5. The data cleansing method of claim 4, wherein the determining a second prediction box of the first prediction box that matches the object labeling box according to the positions of the first prediction box and the object labeling box comprises:

determining a third prediction frame which is intersected with the object marking frame and has the highest ratio in the first prediction frame according to the positions of the first prediction frame and the object marking frame;

and under the condition that the intersection ratio of the third prediction frame and the object marking frame is determined to be larger than a preset intersection ratio, taking the third prediction frame as the second prediction frame.

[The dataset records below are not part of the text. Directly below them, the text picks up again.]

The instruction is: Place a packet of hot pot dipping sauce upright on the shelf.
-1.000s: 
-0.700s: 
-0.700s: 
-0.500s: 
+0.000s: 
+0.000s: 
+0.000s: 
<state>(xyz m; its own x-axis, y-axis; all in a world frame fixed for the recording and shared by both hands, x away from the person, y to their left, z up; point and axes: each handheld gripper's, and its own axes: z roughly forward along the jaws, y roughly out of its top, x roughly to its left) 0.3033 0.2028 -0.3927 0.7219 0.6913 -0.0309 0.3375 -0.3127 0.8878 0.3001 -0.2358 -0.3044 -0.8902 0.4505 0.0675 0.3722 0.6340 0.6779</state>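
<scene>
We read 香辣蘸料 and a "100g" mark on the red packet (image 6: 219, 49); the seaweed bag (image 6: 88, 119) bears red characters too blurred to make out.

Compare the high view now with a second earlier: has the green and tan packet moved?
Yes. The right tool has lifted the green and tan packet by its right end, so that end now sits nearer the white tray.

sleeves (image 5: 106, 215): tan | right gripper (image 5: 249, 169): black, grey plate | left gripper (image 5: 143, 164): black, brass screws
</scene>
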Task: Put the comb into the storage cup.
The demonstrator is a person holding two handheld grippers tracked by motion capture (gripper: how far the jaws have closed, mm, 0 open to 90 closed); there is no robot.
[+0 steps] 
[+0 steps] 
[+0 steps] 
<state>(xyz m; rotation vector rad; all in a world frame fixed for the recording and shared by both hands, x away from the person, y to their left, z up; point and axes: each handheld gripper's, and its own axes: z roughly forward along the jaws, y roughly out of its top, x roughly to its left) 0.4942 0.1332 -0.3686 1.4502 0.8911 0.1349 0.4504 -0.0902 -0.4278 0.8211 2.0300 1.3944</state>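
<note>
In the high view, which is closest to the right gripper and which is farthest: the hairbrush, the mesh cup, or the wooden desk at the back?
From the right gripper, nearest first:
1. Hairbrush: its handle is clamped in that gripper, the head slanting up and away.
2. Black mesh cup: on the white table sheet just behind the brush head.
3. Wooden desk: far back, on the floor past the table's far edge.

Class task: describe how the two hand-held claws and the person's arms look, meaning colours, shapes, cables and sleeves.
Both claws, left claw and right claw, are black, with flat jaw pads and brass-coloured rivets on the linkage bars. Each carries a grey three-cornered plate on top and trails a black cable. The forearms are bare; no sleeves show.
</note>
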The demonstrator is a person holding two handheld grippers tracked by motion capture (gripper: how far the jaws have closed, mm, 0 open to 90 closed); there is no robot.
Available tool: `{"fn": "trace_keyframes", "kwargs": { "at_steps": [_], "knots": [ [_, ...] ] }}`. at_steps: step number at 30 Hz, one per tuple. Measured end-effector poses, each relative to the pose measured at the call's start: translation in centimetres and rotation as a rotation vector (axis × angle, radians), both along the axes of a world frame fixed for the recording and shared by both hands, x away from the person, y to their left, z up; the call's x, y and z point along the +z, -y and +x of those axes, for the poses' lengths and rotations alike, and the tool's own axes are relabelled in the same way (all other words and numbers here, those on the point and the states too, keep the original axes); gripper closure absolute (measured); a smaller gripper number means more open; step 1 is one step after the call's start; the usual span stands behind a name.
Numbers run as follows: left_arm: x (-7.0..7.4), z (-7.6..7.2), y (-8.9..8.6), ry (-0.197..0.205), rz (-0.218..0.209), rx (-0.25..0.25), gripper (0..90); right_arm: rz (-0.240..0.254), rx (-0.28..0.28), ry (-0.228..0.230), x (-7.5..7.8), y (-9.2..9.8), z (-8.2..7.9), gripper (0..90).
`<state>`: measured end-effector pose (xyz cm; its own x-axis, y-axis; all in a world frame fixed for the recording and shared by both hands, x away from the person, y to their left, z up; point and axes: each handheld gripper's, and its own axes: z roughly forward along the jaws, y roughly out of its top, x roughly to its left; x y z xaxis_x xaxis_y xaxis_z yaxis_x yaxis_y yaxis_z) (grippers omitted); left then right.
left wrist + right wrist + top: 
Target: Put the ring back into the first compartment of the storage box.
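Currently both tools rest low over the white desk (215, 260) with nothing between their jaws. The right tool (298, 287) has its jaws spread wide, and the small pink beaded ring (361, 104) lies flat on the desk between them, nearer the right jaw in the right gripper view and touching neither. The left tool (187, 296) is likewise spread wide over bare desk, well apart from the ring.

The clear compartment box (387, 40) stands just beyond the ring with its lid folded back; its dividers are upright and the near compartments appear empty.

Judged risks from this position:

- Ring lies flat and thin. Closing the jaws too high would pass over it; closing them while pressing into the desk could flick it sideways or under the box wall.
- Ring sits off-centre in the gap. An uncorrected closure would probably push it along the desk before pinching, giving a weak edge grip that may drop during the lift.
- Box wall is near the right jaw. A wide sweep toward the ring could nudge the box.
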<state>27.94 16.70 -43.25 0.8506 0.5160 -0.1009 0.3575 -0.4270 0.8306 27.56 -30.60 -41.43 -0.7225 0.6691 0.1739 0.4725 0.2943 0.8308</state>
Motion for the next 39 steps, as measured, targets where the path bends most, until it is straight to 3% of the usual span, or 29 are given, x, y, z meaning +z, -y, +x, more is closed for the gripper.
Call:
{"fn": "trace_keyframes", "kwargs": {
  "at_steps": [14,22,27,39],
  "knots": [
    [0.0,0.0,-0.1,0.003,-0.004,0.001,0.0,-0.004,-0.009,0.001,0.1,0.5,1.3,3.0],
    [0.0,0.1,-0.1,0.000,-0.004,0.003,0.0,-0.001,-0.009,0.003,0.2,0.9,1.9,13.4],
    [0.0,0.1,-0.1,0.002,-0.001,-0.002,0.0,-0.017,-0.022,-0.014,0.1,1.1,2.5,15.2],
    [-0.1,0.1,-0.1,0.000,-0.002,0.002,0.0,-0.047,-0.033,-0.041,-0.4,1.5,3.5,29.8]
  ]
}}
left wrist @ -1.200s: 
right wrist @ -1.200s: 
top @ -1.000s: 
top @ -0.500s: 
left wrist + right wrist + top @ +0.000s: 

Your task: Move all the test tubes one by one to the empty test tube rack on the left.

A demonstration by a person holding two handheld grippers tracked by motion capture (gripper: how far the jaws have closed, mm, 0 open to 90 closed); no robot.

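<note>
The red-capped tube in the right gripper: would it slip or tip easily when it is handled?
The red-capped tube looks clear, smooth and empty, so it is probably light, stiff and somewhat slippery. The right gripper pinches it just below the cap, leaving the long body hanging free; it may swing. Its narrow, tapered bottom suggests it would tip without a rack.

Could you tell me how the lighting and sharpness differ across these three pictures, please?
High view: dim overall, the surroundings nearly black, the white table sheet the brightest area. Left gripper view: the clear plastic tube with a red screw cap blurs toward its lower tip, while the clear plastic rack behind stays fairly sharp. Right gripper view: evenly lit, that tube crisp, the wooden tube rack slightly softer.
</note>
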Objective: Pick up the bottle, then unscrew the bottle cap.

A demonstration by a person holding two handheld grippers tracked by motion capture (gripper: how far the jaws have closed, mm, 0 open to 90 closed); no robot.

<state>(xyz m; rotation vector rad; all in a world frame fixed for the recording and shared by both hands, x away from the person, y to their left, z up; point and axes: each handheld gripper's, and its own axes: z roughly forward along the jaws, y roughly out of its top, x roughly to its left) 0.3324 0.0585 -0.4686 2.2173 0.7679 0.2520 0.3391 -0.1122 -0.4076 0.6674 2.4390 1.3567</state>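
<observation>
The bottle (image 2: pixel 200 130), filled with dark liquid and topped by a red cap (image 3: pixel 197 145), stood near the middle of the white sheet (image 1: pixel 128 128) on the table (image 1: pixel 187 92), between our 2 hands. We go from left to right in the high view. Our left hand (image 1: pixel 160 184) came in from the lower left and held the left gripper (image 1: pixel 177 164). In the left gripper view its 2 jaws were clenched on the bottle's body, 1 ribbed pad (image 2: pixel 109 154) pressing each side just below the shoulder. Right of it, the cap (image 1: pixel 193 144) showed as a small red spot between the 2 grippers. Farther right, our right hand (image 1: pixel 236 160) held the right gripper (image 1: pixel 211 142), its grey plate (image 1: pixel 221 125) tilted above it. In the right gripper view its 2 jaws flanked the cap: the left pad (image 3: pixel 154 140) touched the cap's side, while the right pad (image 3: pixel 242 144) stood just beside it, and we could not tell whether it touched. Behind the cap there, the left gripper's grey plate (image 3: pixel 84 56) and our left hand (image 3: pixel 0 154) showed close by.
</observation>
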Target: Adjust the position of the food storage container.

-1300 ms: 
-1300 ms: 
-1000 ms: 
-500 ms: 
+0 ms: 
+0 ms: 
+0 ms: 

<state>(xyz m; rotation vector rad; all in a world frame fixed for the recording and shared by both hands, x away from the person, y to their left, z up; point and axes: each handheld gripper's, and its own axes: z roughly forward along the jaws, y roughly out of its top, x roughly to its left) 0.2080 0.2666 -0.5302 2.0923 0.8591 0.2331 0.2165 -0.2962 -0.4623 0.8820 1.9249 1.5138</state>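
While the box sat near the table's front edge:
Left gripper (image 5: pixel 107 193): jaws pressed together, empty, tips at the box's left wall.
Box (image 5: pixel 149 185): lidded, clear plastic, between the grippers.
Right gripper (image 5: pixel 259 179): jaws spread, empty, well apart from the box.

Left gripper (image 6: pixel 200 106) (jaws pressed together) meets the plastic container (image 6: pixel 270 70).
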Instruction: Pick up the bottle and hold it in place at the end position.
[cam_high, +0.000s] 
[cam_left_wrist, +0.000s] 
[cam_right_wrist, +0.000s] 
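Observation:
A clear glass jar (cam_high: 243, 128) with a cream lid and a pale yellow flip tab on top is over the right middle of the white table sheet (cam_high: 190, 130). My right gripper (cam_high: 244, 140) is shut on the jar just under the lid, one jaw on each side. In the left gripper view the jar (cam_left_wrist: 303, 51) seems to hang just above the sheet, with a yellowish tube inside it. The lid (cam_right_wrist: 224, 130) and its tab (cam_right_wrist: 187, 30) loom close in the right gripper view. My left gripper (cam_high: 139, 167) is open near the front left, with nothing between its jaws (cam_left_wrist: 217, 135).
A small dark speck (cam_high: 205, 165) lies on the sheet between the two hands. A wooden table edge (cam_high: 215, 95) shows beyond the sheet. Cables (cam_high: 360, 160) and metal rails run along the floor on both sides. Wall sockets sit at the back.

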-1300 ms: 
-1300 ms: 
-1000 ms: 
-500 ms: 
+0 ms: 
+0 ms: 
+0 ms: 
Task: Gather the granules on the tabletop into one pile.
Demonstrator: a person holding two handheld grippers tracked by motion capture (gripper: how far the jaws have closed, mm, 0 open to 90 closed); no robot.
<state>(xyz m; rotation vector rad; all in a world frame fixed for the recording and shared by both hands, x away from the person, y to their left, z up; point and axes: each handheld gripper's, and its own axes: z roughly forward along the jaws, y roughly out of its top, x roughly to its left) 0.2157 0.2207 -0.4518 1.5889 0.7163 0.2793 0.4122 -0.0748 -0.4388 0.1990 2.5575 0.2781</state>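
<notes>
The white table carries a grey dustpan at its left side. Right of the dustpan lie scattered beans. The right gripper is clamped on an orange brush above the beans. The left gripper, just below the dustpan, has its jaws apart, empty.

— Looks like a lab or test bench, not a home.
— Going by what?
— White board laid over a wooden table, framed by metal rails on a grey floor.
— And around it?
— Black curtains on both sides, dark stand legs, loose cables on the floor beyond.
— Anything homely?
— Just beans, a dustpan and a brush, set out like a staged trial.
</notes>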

6. The data cleansing method of claim 3, wherein the data cleansing of the first image according to the first prediction box and the object labeling box comprises:

determining a second quantity ratio of the first prediction frame to the object labeling frame aiming at any first image;

and screening any first image when the second number ratio is larger than or equal to a preset second ratio.

7. The data cleansing method of any one of claims 1 to 6, wherein the acquiring at least one image comprises:

acquiring an original image through a web crawler, and executing at least one of the following:

screening out an image to be labeled in the original image under the condition that the original image does not comprise an object labeling frame; in response to the generation processing of the object labeling frame aiming at the image to be labeled, taking the image to be labeled after the object labeling frame is generated as the image;

and in the case that the original image is determined to comprise the object labeling frame, taking the original image as the image.

8. The data cleansing method of any one of claims 1 to 7, further comprising:

determining the model capacity of a model to be trained corresponding to the image; the image after data cleaning is used for training the model to be trained;

screening out a target model in a model library according to the model capacity; wherein the model capacity of the target model is larger than that of the model to be trained;

the generating an object prediction frame corresponding to the first image according to the first image includes:

and inputting the first image into the target model to obtain an object prediction frame corresponding to the first image.

9. The data cleansing method of any one of claims 1 to 8, further comprising:

and determining at least one of a preset maximum value, a preset minimum value, a first quantity ratio and a second quantity ratio according to the quantity of the object marking frames corresponding to the image.

10. An apparatus for cleaning data of an image, the apparatus comprising:

the image acquisition module is used for acquiring at least one image;

the image screening module is used for screening out a first image in the at least one image according to the object marking frame corresponding to each image;

the object prediction frame generation module is used for generating an object prediction frame corresponding to the first image according to the first image;

and the first image screening module is used for cleaning the data of the first image according to the object marking frame and the corresponding object prediction frame corresponding to the first image.

11. An electronic device, comprising:

a processor;

a memory for storing processor-executable instructions;

wherein the processor is configured to invoke the memory-stored instructions to perform the data cleansing method of any one of claims 1 to 10.

12. A computer readable storage medium having computer program instructions stored thereon, wherein the computer program instructions, when executed by a processor, implement the data cleansing method of any one of claims 1 to 10.